Estou aqui, falando de cafeteiras quando o que eu queria mesmo era um abraço.

O frio na barriga já faz parte de mim, como o ar que entra pelos pulmões, as unhas e cabelos que cresecem. Indolor e imperceptível. Quando vejo, já estão lá. E já estão prontos para ser aparados. Acho que este é o momento de fazer as aparas necessárias. Cortar o que está sobrando e podar as emoções desnecessárias. Porque sentir frio na barriga é gostoso quando a intensidade aumenta com a adrenalina de ver o tal causador de tanta euforia. Mas quando o encontro passa a ser uma pura e simples ilusão, o friozinho vai ficando ali, vai esfriando e perde completamente o sentido de estar ali. De repente, as borboletas no estômago, que antes dançavam eufóricas começam a ensaiar um tipo de balé de passos lentos e o resto do corpo se acostuma com a idéia delas estarem ali e nada acontecer... nunca.

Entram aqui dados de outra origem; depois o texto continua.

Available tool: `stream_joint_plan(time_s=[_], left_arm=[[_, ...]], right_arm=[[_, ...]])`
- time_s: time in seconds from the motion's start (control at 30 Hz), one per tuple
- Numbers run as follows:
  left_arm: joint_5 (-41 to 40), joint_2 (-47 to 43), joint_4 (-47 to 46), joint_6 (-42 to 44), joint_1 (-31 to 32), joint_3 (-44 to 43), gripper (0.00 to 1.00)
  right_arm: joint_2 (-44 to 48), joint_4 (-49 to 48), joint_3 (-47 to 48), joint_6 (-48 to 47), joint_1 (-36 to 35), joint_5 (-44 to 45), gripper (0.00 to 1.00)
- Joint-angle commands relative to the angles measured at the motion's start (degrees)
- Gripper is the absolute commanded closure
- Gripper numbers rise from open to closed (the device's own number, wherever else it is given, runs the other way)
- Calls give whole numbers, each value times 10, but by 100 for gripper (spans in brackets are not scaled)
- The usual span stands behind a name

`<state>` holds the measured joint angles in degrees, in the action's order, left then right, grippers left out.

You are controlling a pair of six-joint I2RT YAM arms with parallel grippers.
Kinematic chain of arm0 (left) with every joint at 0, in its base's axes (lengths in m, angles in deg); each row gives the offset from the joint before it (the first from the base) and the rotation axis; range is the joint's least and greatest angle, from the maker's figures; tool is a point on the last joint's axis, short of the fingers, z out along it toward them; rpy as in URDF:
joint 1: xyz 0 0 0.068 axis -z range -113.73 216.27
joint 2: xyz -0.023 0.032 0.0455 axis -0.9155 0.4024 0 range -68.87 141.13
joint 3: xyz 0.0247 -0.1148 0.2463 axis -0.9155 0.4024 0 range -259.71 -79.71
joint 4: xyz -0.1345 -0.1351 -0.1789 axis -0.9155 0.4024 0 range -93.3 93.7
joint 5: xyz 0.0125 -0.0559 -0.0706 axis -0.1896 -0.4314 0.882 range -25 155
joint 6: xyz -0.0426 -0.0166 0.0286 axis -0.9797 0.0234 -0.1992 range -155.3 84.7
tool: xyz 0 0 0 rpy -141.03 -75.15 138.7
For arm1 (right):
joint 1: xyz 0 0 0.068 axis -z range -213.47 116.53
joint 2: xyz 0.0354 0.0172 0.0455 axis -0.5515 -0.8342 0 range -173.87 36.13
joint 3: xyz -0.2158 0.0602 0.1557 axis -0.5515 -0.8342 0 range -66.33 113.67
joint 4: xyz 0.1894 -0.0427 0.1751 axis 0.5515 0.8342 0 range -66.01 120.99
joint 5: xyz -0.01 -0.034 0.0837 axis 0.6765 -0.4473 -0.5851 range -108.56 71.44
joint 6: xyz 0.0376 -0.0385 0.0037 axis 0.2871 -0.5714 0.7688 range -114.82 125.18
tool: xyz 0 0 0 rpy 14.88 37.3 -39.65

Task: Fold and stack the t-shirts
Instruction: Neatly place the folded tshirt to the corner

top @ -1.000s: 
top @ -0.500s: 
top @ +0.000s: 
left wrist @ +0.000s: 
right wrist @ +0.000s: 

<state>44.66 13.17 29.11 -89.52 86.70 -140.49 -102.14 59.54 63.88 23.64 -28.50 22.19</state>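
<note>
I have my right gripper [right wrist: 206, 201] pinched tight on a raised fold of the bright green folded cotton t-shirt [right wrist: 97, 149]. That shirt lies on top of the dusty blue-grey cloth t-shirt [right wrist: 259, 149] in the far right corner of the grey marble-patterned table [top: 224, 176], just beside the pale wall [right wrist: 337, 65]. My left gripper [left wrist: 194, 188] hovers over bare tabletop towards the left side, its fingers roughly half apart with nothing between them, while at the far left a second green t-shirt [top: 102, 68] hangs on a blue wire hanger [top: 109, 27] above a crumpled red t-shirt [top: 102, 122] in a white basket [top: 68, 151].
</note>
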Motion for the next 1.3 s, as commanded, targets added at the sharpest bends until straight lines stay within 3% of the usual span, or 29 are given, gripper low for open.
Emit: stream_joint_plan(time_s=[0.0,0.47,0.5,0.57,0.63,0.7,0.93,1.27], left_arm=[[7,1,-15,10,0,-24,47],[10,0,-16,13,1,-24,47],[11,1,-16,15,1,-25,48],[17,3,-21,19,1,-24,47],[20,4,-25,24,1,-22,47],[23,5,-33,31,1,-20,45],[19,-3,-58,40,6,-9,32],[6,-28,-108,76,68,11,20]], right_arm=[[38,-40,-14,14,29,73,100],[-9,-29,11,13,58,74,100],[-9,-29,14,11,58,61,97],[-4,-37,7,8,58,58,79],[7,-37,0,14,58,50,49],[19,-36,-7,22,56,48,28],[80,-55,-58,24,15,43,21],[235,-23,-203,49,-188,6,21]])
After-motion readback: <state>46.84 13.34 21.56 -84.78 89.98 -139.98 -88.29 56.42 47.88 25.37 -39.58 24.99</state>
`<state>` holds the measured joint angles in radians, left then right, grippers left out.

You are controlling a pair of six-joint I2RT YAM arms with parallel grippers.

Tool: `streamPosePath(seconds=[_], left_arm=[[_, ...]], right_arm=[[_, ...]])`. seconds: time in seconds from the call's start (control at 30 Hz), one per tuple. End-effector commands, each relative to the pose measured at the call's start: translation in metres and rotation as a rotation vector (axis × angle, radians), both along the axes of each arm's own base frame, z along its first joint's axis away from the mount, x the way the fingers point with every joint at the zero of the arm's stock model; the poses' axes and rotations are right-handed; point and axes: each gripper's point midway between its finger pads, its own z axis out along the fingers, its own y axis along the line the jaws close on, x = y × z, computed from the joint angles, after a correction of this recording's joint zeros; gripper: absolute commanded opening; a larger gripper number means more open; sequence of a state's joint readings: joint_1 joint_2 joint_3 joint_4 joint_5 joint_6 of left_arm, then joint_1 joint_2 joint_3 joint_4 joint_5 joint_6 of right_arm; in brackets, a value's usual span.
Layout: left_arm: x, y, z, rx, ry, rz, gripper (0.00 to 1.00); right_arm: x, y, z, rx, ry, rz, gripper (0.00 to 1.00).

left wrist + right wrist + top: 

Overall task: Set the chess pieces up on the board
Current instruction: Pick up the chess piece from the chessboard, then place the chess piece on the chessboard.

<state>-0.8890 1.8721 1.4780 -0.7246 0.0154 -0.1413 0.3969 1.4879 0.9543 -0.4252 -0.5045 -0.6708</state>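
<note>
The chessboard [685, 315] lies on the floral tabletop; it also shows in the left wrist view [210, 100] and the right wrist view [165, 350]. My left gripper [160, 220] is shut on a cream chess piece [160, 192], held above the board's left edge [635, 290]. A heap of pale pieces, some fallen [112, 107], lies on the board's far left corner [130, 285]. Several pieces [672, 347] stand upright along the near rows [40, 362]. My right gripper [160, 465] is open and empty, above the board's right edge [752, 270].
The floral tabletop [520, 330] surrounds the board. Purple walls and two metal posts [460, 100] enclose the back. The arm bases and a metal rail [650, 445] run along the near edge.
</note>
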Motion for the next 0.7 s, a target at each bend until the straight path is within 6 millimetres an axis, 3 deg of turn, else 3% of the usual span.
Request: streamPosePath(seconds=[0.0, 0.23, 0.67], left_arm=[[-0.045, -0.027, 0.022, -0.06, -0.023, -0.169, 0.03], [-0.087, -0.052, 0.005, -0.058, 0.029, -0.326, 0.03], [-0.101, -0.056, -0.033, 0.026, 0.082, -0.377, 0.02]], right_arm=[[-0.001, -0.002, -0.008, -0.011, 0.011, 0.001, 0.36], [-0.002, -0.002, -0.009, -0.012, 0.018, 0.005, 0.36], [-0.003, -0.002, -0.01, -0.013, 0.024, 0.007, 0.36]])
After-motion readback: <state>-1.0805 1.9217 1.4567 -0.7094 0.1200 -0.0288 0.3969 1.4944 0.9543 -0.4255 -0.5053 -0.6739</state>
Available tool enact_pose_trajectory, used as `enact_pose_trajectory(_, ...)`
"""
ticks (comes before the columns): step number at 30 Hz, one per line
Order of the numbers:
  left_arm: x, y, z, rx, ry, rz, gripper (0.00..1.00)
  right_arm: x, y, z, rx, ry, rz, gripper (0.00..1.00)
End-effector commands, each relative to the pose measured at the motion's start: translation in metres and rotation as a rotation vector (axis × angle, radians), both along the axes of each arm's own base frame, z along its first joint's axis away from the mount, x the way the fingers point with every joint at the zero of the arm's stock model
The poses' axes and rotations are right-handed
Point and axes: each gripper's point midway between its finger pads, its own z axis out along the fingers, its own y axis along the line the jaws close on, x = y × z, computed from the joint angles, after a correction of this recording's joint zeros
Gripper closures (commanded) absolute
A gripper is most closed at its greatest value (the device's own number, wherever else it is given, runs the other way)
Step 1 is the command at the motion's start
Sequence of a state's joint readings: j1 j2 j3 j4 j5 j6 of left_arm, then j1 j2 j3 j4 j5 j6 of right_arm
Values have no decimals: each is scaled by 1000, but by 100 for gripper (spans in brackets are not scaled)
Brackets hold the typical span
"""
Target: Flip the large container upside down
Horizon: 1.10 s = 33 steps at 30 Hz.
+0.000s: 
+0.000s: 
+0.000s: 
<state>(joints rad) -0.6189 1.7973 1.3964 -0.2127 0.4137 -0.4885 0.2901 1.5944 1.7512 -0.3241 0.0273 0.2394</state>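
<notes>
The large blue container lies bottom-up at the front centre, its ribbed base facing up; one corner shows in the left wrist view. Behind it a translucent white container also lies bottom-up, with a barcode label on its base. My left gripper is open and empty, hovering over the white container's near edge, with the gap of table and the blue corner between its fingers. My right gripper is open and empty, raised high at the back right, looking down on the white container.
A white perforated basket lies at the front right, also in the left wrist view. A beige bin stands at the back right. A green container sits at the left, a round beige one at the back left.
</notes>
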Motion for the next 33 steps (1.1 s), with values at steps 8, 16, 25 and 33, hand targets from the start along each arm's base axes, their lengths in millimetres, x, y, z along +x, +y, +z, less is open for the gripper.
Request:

Porque tudo que eu queria era de novo sentir a mão dele em volta da minha cintura, o gosto dos lábios, os dedos entre os meus cabelos; ouvir a voz, sentir o perfume, o calor, o coração pulsando. Vida. É isso que eu quero sentir dele, vida. Nada ensaiado, nada frio através da tela de um computador ou de um celular.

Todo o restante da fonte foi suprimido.